Thinking a bit more about the Abraham Accords signing ceremony at the White House yesterday, I want to salute President Trump. Hearing Arab officials refer to Israel and Prime Minister Netanyahu in friendly terms before a worldwide audience is mind-boggling. Trump has done a good thing that continues his great undoing of the worst “achievements” of the Obama administration.

In order to arrive at this destination, the Trump administration had to swim upstream against the conventional wisdom of the liberal political/media establishment. The Washington Free Beacon video below compiles the higher wisdom condemning Trump’s relocation of our embassy from Tel Aviv to Jerusalem. This video frames the picture perfectly.
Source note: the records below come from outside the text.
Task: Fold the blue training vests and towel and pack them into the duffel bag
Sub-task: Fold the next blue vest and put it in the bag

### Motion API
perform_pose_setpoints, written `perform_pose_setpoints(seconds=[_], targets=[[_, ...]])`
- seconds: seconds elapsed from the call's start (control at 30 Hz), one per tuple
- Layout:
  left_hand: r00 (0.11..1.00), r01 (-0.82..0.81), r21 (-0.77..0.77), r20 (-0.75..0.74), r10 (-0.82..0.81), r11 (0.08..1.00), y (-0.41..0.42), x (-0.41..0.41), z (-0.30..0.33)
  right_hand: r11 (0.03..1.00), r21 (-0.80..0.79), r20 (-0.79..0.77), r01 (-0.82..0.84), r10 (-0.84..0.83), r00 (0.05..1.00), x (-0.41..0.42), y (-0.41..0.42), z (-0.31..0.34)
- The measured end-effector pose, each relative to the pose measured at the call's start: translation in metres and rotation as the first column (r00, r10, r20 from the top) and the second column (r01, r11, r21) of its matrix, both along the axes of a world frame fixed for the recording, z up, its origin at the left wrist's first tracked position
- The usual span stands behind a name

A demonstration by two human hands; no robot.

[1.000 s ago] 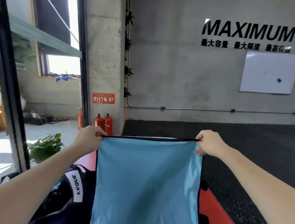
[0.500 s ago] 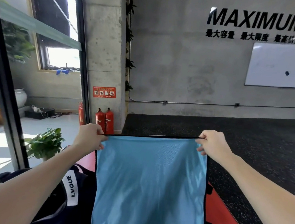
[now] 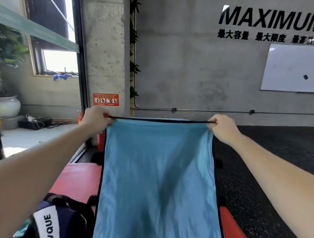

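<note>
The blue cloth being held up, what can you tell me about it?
The blue cloth is light blue with thin black edging, smooth and slightly shiny. It hangs upright, spread flat, its top edge pulled taut between the left hand and right hand, which pinch its upper corners. Its lower end runs out of view.

Grey concrete wall [image 3: 185, 64] with whiteboard [image 3: 295, 68], dark speckled floor [image 3: 281, 158], bright window [image 3: 60, 60] at left.

Both arms outstretched; left hand [image 3: 95, 117], right hand [image 3: 223, 127] raised level, fingers pinched closed.
</note>
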State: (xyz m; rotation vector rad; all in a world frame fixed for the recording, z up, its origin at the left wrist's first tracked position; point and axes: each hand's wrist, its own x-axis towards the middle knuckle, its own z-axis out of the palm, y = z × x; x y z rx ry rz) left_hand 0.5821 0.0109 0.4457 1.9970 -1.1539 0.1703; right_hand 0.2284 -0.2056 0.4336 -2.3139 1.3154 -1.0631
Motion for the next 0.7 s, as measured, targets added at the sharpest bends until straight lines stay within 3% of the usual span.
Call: perform_pose_setpoints(seconds=[0.27, 0.4, 0.53, 0.7], targets=[[0.989, 0.032, -0.348, 0.147, 0.021, 0.937, 0.009, -0.018, 0.131, 0.944, -0.329, 0.264, 0.019, 0.073, 0.962, -0.006, 0.016, 0.113], [0.990, 0.059, -0.441, 0.140, 0.003, 0.895, 0.043, -0.032, 0.149, 0.930, -0.368, 0.297, 0.011, 0.107, 0.949, -0.022, 0.050, 0.134], [0.994, 0.070, -0.391, 0.100, -0.033, 0.918, 0.086, -0.045, 0.111, 0.952, -0.302, 0.238, -0.056, 0.132, 0.962, -0.043, 0.090, 0.107], [0.999, 0.029, -0.201, 0.023, -0.024, 0.979, 0.145, -0.070, -0.016, 0.979, -0.119, 0.056, -0.165, 0.173, 0.983, -0.076, 0.149, 0.001]])
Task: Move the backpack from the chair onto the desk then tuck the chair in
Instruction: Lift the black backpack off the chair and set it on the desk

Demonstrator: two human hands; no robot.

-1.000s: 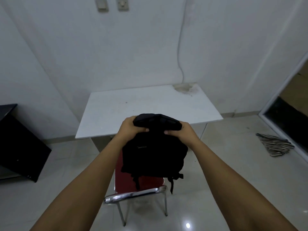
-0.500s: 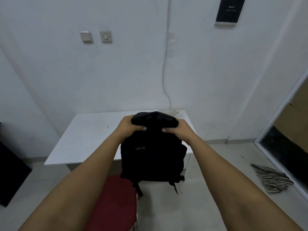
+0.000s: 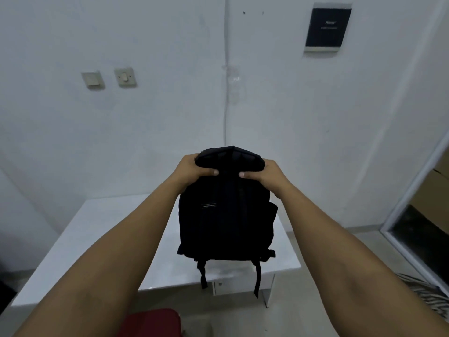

The Hoover Institution has coincidentally just posted the late Fouad Ajami’s essay “The Saudi riddle.” Ajami recalls that three months into its tenure, the Obama administration dispatched Dennis Ross to Saudi Arabia to lay out to King Abdullah the American policy toward Iran. Ajami quotes the New York Times’s Roger Cohen “telling narrative” of the meeting:


[Ross] talked to a skeptical monarch about the Obama administration’s policy with Iran—and talked and talked. When the king finally got to speak, he began by telling Ross: “I am a man of action. Unlike you, I prefer not to talk a lot.” Then he posed several pointed questions about US policy toward Iran: What is your goal? What will you do if this does not work? What will you do if the Chinese and the Russians are not with you? How will you deal with Iran’s nuclear program if there is not a united response? Ross, a little flustered, tried to explain that policy was still being fleshed out.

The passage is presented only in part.